• Action item:
After finding the line with "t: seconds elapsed" in the data below, set down exactly each line through the one with "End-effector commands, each", inclusive, and stop there.
[[ Data extract, beginning ]]
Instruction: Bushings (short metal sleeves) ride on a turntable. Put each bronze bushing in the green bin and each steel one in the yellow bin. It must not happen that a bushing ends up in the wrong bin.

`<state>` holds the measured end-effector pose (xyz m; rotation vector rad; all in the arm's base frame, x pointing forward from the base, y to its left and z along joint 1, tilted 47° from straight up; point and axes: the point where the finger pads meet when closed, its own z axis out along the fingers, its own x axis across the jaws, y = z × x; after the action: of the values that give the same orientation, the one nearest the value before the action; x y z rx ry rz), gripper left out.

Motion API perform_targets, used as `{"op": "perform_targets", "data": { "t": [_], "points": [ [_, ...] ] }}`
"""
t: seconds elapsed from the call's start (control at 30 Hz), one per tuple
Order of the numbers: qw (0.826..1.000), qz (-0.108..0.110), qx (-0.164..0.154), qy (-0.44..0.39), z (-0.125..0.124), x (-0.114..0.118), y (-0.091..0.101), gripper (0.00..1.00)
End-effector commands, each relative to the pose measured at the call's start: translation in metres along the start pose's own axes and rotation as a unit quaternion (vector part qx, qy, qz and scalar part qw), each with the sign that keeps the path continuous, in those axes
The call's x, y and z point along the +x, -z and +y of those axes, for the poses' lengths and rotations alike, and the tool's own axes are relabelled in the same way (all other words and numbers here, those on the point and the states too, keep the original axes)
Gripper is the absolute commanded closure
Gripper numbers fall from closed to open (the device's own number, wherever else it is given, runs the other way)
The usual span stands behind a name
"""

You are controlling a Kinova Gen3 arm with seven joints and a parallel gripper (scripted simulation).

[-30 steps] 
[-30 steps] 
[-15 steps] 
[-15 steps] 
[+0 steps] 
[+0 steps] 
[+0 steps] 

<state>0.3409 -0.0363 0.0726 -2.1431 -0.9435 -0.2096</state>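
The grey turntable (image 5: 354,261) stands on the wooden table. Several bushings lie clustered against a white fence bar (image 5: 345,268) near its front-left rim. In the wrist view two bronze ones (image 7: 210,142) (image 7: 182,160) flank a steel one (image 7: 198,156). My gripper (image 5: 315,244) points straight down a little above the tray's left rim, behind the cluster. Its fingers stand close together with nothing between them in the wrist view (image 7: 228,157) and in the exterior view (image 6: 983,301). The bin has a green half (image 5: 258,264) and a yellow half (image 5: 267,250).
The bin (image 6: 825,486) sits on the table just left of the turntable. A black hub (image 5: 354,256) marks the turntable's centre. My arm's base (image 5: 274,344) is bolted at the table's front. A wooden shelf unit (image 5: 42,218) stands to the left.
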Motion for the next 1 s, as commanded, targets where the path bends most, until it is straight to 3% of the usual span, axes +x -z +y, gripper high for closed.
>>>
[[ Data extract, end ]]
• Expected answer:
t: seconds elapsed from the call's start (control at 30 Hz), one per tuple
Order of the numbers: qw (0.826..1.000), qz (-0.108..0.110), qx (-0.164..0.154), qy (-0.44..0.39), z (-0.125..0.124), x (-0.114..0.118), y (-0.091..0.101), gripper (0.00..1.00)
End-effector commands, each relative to the pose measured at the call's start: translation in metres along the start pose's own axes and rotation as a unit quaternion (vector part qx, qy, qz and scalar part qw), each with the sign that keeps the path continuous, in those axes

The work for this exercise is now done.